AIM OF THE TASK —
Look below for the line holding "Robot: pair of" and the line holding "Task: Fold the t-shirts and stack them". Transcribe exactly those lines and all lines between them, nothing more.

DATASET EXTRACT —

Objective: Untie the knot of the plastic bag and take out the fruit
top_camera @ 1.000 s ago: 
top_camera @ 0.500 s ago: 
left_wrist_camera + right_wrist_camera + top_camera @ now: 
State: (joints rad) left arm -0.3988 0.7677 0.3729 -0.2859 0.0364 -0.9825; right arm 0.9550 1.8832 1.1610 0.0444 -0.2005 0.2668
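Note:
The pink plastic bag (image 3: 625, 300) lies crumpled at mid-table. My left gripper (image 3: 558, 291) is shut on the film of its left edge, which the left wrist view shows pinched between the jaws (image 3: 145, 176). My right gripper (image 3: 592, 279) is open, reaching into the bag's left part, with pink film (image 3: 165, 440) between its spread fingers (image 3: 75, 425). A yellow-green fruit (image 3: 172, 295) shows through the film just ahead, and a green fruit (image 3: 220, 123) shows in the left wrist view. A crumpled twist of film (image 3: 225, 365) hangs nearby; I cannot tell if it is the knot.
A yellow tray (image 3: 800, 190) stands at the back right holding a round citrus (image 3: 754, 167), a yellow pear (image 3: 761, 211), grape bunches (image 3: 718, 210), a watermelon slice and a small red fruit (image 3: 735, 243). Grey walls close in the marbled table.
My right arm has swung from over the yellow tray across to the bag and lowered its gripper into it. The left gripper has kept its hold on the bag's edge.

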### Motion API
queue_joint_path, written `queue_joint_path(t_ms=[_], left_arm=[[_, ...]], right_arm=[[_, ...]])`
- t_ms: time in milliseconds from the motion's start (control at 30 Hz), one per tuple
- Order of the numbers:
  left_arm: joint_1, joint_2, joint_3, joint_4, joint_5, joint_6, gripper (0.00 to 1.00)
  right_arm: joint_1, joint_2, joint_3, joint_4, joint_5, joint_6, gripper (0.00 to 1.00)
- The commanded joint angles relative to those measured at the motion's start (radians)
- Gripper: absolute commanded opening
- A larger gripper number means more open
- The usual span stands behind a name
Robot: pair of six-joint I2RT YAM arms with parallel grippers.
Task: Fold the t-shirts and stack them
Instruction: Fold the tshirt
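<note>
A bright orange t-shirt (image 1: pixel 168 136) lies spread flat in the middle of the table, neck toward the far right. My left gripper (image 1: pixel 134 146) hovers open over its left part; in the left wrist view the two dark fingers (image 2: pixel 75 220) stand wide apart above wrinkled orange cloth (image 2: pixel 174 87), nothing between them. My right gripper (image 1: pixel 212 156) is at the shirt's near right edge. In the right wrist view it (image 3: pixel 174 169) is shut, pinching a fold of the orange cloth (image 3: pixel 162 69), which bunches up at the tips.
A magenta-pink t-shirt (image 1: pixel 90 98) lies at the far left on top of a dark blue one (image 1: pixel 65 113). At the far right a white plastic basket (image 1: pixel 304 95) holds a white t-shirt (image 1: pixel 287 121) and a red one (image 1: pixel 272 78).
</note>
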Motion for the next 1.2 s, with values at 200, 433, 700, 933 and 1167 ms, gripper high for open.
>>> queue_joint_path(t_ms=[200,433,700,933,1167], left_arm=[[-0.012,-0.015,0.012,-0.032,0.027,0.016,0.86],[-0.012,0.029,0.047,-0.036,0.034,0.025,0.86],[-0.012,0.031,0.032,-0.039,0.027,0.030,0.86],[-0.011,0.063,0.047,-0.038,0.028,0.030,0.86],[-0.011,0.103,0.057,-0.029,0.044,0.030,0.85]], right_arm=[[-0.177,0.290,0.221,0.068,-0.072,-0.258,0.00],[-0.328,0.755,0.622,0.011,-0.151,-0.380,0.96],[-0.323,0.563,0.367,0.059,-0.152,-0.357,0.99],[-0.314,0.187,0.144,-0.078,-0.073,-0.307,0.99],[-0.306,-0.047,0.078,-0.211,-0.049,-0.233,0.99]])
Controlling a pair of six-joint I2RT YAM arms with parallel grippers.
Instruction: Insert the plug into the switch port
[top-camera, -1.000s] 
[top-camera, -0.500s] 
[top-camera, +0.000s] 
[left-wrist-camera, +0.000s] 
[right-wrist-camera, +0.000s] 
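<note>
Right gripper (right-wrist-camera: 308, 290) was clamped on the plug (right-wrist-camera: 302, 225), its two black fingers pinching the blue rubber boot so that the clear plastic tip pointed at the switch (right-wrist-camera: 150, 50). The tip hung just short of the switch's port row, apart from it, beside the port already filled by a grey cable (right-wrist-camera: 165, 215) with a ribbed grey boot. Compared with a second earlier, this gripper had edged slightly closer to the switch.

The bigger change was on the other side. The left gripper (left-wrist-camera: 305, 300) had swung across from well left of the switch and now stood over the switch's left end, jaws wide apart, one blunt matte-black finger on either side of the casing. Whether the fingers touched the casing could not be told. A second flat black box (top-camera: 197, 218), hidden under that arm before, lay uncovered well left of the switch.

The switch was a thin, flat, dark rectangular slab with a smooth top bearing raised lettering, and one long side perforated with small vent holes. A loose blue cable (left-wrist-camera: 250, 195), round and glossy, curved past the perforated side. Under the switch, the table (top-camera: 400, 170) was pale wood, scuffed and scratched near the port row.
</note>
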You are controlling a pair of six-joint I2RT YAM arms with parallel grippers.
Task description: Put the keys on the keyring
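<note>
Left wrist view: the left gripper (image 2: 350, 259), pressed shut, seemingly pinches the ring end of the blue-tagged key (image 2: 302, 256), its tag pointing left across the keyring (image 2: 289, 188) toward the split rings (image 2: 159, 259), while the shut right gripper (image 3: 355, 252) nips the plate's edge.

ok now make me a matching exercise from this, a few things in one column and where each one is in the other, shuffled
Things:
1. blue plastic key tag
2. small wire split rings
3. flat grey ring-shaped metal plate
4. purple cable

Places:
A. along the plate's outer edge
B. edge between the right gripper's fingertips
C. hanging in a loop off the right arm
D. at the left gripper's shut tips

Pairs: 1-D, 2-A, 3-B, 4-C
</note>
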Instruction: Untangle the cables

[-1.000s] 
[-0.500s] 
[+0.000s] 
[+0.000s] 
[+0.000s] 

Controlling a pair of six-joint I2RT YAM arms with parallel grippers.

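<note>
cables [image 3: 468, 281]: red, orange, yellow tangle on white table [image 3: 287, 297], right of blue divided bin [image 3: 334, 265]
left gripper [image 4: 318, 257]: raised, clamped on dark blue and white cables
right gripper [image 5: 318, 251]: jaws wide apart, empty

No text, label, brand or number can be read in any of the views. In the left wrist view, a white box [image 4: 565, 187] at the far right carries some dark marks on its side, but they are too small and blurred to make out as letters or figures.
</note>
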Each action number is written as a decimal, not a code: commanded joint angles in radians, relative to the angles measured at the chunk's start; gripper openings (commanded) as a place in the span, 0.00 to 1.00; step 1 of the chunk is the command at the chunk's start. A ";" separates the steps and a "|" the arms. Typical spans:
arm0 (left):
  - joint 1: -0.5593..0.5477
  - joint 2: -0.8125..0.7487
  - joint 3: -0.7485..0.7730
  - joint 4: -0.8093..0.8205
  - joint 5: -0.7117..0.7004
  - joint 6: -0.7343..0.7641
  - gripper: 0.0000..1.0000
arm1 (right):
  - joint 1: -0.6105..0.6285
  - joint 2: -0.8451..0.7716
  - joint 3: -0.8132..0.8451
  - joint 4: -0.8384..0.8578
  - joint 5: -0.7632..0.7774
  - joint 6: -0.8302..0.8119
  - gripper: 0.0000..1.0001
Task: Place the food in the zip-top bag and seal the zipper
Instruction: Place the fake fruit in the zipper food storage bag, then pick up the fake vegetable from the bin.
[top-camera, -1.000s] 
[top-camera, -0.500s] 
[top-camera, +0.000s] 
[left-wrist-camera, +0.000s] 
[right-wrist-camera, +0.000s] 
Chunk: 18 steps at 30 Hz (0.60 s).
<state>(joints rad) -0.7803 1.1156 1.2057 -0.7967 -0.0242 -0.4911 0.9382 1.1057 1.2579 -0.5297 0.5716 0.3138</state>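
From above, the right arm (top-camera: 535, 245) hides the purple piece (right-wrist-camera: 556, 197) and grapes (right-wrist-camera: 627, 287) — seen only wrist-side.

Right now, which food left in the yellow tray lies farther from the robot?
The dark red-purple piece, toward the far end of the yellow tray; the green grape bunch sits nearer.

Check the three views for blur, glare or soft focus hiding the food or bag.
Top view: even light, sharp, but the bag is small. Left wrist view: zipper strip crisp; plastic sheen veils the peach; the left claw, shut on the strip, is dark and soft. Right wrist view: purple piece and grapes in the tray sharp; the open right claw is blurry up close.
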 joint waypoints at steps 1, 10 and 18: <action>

EXERCISE SOLUTION —
Robot: pair of six-joint I2RT YAM arms with parallel grippers.
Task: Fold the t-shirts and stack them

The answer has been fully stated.